YOUR GOAL
Look below and pull out each line with the word "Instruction".

DATA PROVIDED
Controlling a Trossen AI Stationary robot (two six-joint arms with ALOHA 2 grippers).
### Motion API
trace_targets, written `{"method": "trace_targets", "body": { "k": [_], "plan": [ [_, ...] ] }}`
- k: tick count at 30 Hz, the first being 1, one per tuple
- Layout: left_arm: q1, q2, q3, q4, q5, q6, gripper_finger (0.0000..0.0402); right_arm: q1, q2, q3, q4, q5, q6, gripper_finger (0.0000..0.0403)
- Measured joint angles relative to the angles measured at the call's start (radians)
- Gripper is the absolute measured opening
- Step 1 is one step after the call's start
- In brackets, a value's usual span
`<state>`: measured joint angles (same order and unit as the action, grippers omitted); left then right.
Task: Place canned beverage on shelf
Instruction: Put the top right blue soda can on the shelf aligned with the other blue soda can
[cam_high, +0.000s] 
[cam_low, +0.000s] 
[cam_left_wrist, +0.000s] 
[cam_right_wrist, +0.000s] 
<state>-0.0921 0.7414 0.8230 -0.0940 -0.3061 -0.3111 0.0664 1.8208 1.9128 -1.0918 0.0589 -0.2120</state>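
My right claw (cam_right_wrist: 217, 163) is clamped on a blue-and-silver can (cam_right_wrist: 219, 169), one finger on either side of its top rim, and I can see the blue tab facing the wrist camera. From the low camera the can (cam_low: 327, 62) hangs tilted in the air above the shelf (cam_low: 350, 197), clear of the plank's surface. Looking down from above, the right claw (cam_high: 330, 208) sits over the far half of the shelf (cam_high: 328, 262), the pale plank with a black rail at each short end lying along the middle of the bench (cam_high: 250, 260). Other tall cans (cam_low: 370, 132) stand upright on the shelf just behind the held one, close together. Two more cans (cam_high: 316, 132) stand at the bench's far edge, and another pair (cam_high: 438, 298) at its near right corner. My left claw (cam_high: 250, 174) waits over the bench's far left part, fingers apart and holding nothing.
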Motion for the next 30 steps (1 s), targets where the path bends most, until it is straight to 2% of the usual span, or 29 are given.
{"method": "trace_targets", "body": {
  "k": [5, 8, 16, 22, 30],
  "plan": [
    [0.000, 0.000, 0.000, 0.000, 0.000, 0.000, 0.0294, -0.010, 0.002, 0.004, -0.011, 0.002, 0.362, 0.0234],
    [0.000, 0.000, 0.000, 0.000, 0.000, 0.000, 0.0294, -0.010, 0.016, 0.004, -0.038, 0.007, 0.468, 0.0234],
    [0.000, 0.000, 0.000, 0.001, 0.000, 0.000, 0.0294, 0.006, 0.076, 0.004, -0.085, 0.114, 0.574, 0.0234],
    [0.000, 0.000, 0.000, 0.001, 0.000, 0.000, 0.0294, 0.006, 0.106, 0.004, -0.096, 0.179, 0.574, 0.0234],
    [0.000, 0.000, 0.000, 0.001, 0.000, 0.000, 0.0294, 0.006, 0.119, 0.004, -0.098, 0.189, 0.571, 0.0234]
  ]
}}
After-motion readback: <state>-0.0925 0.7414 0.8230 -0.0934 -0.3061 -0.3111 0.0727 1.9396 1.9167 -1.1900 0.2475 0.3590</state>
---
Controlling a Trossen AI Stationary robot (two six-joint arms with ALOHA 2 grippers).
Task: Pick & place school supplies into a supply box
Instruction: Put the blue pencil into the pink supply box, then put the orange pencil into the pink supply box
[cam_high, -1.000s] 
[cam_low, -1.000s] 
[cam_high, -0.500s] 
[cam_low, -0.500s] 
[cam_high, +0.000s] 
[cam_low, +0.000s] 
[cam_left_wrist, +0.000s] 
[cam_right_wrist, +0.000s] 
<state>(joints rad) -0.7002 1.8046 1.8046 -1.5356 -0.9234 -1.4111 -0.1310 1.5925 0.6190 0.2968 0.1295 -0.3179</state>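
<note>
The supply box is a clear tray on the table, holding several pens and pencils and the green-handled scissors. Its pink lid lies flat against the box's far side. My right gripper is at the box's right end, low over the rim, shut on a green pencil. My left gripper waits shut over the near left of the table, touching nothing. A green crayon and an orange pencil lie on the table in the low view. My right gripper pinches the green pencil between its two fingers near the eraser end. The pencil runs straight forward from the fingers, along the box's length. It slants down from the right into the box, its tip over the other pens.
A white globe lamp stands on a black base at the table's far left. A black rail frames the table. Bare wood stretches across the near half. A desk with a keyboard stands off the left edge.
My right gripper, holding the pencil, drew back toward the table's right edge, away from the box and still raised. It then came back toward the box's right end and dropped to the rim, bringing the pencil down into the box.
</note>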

RESULT BELOW
Instruction: Put the top right blue soda can on the shelf aligned with the other blue soda can
Instruction: Put the blue pencil into the pink supply box, then put the orange pencil into the pink supply box

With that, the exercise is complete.